Your assignment: Restate the listing below word for word, pictures excluded.

Excerpted data:
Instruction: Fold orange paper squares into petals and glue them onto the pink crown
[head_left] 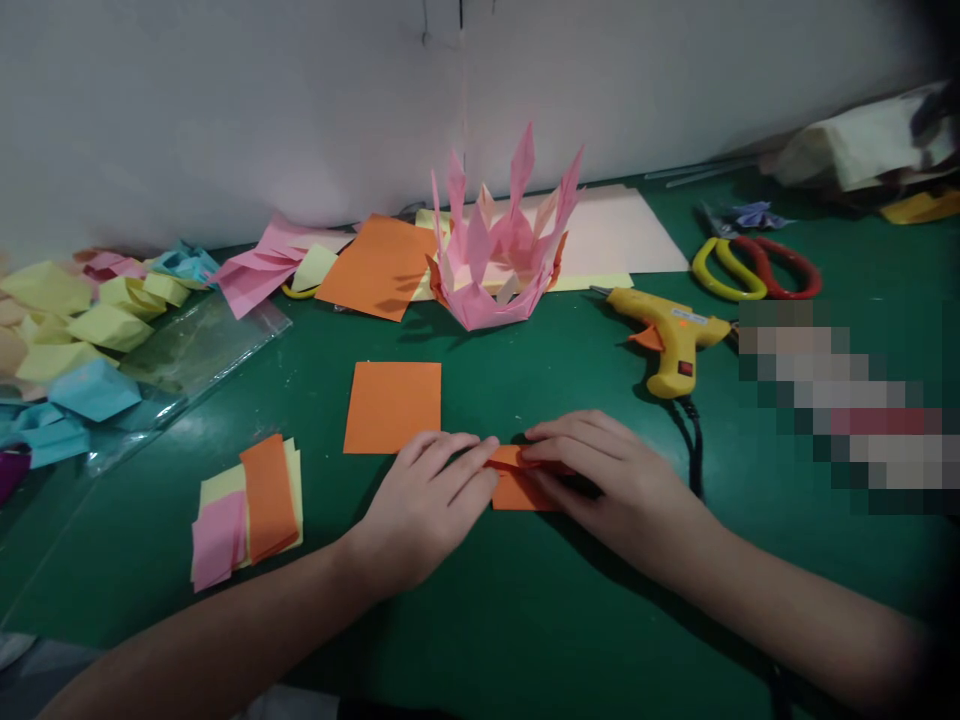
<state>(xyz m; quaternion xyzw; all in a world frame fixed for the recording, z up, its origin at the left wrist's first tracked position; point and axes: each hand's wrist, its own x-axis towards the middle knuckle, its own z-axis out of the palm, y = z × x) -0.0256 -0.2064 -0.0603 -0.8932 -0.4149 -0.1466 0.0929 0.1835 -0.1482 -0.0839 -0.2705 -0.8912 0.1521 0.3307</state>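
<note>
A small orange sheet of paper (517, 492) lies on the table in front of me, its far edge folded over. My right hand (622, 480) pinches its right side, thumb below and fingers on top. From the left, my left hand (431, 505) holds the fold with its fingertips at the sheet's upper left corner. Just beyond my left fingers rests a flat orange paper square (394, 405). Behind both hands stands a pink folded-paper crown-like piece (487, 300) with tall pointed petals, some orange at its sides.
A yellow glue gun (671, 325) lies right of centre, its cord trailing toward me. Scissors (724, 275) with yellow and red handles sit behind it. At left are stacked paper strips (271, 500) and many folded paper pieces (112, 325) on a clear plastic bag (214, 350).
</note>
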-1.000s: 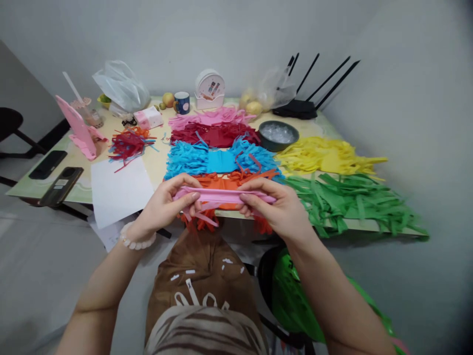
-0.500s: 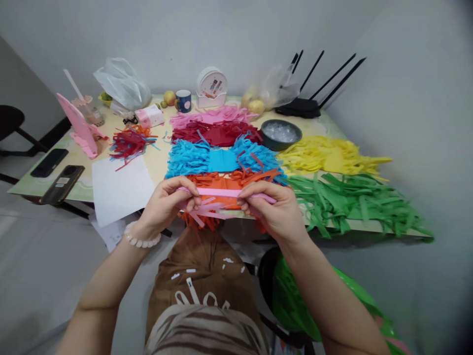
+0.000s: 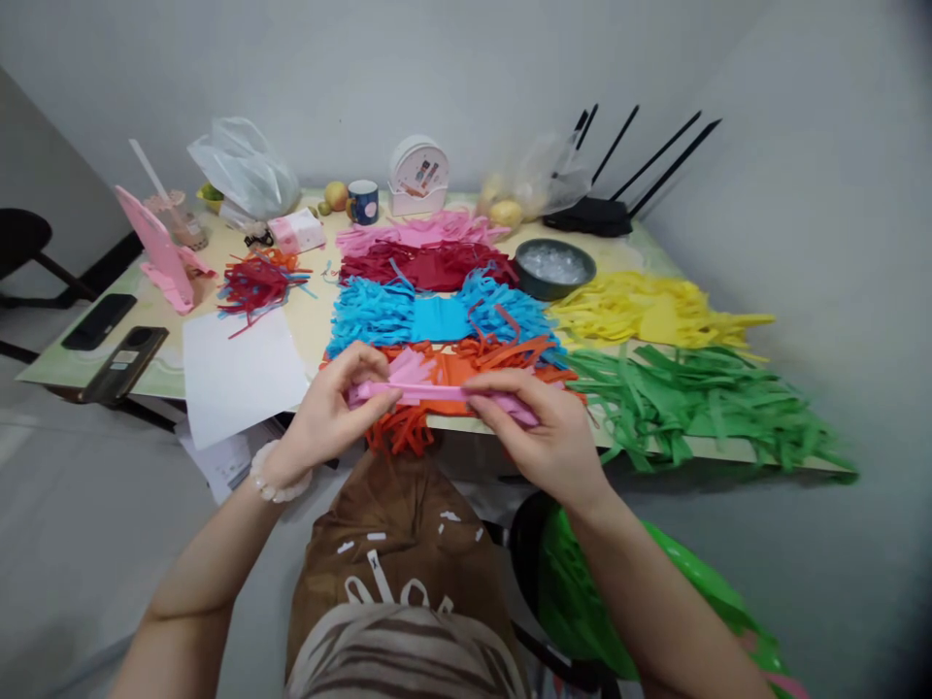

Your solution:
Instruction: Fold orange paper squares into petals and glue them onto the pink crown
[head_left] 
<state>(xyz m; quaternion xyzw; all in a world frame fixed for the recording, z up, its origin at the left wrist's first tracked position; point and axes: each hand's wrist, its own x-axis towards the middle knuckle, its own z-axis out of the palm, y = z × x) -0.0256 -0.2064 -0.0603 -0.8932 -0.4149 -0.1466 0.0929 0.1835 -0.1482 -0.0839 -0.2705 -0.8912 0.1521 0.3307</state>
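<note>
A small orange sheet of paper (517, 492) lies on the table in front of me, its far edge folded over. My right hand (622, 480) pinches its right side, thumb below and fingers on top. From the left, my left hand (431, 505) holds the fold with its fingertips at the sheet's upper left corner. Just beyond my left fingers rests a flat orange paper square (394, 405). Behind both hands stands a pink folded-paper crown-like piece (487, 300) with tall pointed petals, some orange at its sides.
A yellow glue gun (671, 325) lies right of centre, its cord trailing toward me. Scissors (724, 275) with yellow and red handles sit behind it. At left are stacked paper strips (271, 500) and many folded paper pieces (112, 325) on a clear plastic bag (214, 350).
</note>
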-1.000s: 
-0.500s: 
+0.000s: 

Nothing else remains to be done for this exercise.